Las Marcas De Una Mujer Elegida
Hay marcas que duelen desde antes de que podamos recordarlas. Heridas que nacen de rechazos, traiciones, desplazamientos o abandonos; golpes que la vida da sin aviso y que dejan cicatrices profundas en nuestra alma. Muchas veces sentimos que esas marcas nos definen, que nuestra historia de dolor nos separa de la vida plena que soñamos, y quizás incluso nos aleja de Dios.
Pero hay un misterio que pocas conocen: Dios no nos elige ignorando nuestras heridas; Él nos elige en medio de ellas.

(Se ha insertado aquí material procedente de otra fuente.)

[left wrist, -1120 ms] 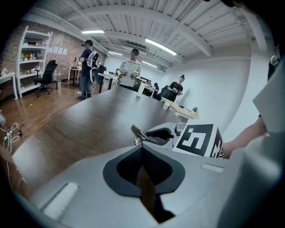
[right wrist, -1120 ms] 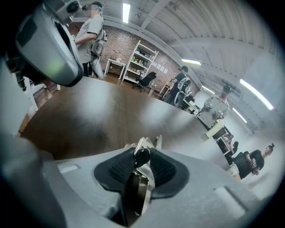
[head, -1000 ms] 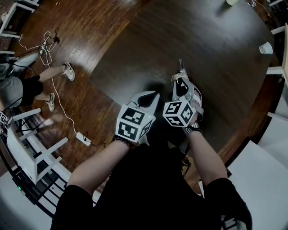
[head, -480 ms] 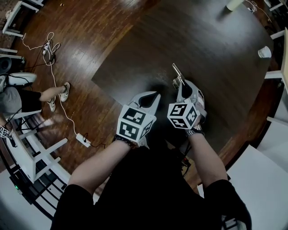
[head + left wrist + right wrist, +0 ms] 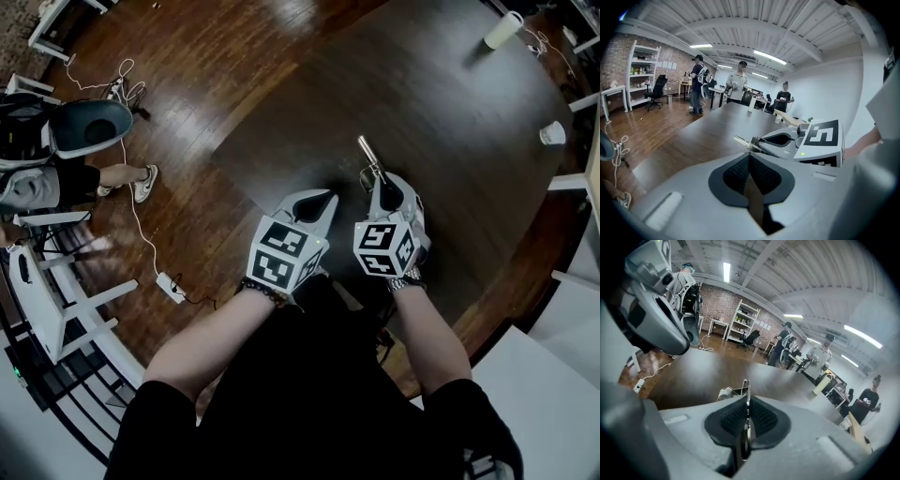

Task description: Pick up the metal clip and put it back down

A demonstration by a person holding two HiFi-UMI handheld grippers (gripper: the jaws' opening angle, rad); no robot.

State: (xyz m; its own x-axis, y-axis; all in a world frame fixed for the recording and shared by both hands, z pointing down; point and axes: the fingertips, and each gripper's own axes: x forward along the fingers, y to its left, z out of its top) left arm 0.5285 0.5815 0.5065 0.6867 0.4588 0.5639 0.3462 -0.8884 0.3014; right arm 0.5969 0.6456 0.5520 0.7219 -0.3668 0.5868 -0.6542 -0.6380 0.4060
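My right tool (image 5: 746, 404) is pressed tight on the metal clip (image 5: 367, 154), pinching it edge-on between the pads. The clip's long end pokes out past the tips, pointing away from me. My left tool (image 5: 750, 161) sits just beside it on the left, its jaws pressed together with nothing between them. Both hang over the desk (image 5: 450, 112), near the edge closest to me. A white cup (image 5: 553, 133) stands by the desk's right edge, well apart.
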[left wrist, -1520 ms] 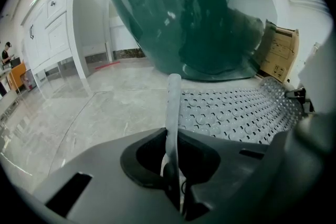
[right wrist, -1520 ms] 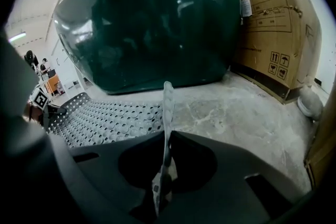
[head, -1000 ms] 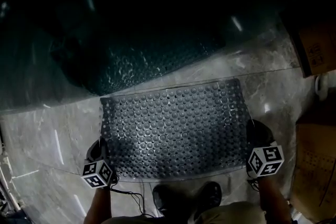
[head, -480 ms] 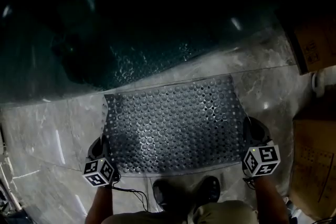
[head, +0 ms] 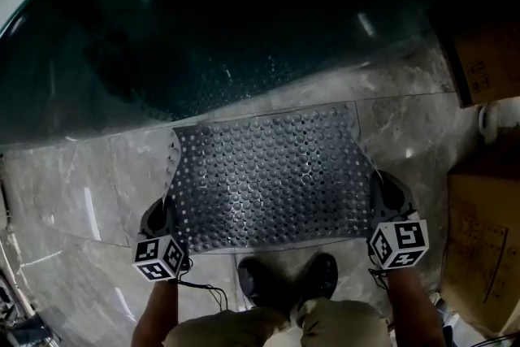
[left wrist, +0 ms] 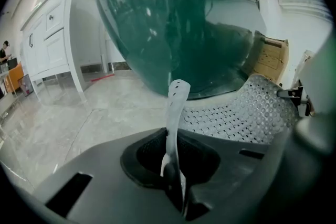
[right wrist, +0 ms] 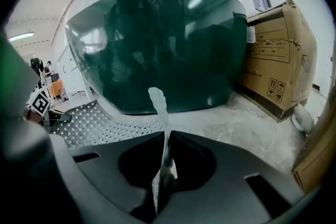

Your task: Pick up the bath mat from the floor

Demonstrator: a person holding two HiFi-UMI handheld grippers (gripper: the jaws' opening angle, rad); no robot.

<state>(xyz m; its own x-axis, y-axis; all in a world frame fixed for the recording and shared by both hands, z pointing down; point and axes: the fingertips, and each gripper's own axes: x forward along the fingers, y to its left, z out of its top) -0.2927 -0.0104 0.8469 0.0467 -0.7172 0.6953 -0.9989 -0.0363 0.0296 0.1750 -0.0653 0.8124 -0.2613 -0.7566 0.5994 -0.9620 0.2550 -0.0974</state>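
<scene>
A translucent grey bath mat (head: 268, 175) dotted with round holes hangs stretched between my two grippers above the marble floor (head: 73, 191). My left gripper (head: 168, 217) is shut on its near left corner, and a strip of the bath mat (left wrist: 175, 113) stands up out of the closed jaws in the left gripper view. My right gripper (head: 382, 193) is shut on the near right corner; the thin edge of the bath mat (right wrist: 160, 118) rises from its jaws in the right gripper view. The mat's far edge lies toward a dark green tub (head: 211, 20).
The dark green glossy tub (right wrist: 157, 44) fills the space ahead. Cardboard boxes (head: 487, 61) stand at the right, with one cardboard box (right wrist: 278, 55) close to the tub. The person's shoes (head: 288, 280) are just below the mat. White cabinets (left wrist: 47, 44) stand at the left.
The mat has come up and toward me with both grippers; its far edge has left the tub's side, and it now looks smaller and more lifted.
</scene>
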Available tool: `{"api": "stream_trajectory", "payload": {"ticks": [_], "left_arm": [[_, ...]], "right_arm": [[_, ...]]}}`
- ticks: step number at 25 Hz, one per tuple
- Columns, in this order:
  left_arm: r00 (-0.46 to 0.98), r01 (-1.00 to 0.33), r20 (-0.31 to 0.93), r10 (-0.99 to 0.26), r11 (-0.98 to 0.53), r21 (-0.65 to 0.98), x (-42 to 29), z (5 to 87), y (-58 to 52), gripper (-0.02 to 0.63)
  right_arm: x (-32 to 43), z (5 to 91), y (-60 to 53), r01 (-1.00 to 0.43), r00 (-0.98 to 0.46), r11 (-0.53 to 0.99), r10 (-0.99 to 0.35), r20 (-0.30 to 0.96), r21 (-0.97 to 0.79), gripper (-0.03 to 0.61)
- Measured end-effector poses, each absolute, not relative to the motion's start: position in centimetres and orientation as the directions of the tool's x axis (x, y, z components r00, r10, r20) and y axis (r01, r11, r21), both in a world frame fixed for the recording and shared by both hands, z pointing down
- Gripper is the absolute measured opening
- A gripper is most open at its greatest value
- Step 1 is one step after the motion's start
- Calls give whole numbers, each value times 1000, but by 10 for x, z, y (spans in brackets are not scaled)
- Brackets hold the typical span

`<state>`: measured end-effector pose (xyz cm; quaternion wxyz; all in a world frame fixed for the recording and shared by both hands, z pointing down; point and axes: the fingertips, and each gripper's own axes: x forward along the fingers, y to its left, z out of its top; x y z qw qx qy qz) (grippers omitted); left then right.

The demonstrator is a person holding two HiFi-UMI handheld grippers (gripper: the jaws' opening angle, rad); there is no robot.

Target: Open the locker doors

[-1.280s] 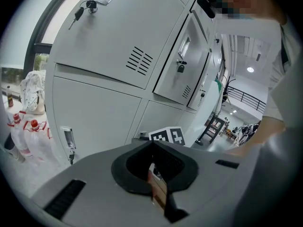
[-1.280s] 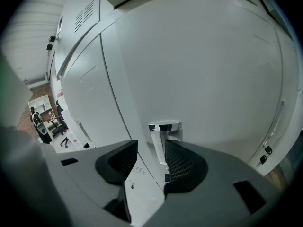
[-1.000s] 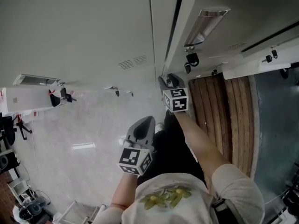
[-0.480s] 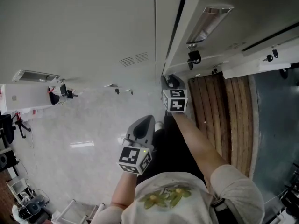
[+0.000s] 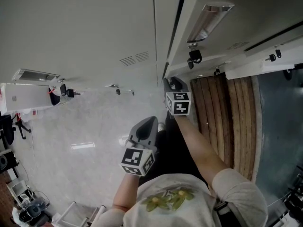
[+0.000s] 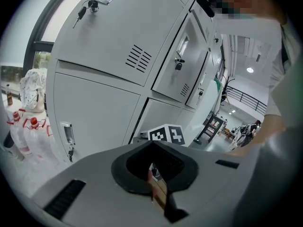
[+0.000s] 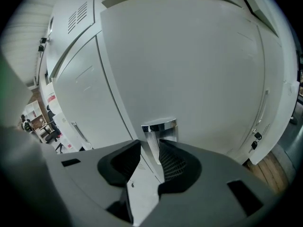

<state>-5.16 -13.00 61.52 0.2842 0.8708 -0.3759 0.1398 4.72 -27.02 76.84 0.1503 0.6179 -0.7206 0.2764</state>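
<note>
On the locker door (image 7: 189, 79) edge, right tongs (image 7: 150, 149) have just clamped; left tongs (image 6: 152, 150) pressed together, empty.

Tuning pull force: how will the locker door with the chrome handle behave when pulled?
The locker door looks like thin sheet metal: probably light, maybe flexing before it swings. Its chrome handle is small and polished, so likely slippery to grip. It sits near the door's edge, so a pull should swing it.

upper frame: white metal locker bank (image 5: 94, 27) | centre: right gripper (image 5: 170, 82) against it, jaws just closing round chrome handle (image 7: 160, 126) | below-left of that: left gripper (image 5: 150, 121) | right: brown wooden slat floor (image 5: 222, 112)
</note>
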Motion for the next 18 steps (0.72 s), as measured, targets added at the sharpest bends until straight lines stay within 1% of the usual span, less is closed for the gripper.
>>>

No todas las mujeres con cicatrices son elegidas, pero aquellas a quienes Él llama son escogidas para ser formadas, transformadas y usadas para Su obra. Su elección no depende de mérito ni de circunstancias, sino de su gracia perfecta y de su plan soberano.
Cada cicatriz, cada dolor, cada desierto es un lenguaje silencioso que nos invita a encontrarnos con Él. Es allí, en la profundidad de nuestro quebranto, donde comienza la verdadera transformación. Pablo escribió: “Porque cuando soy débil, entonces soy fuerte” (2 Corintios 12:10).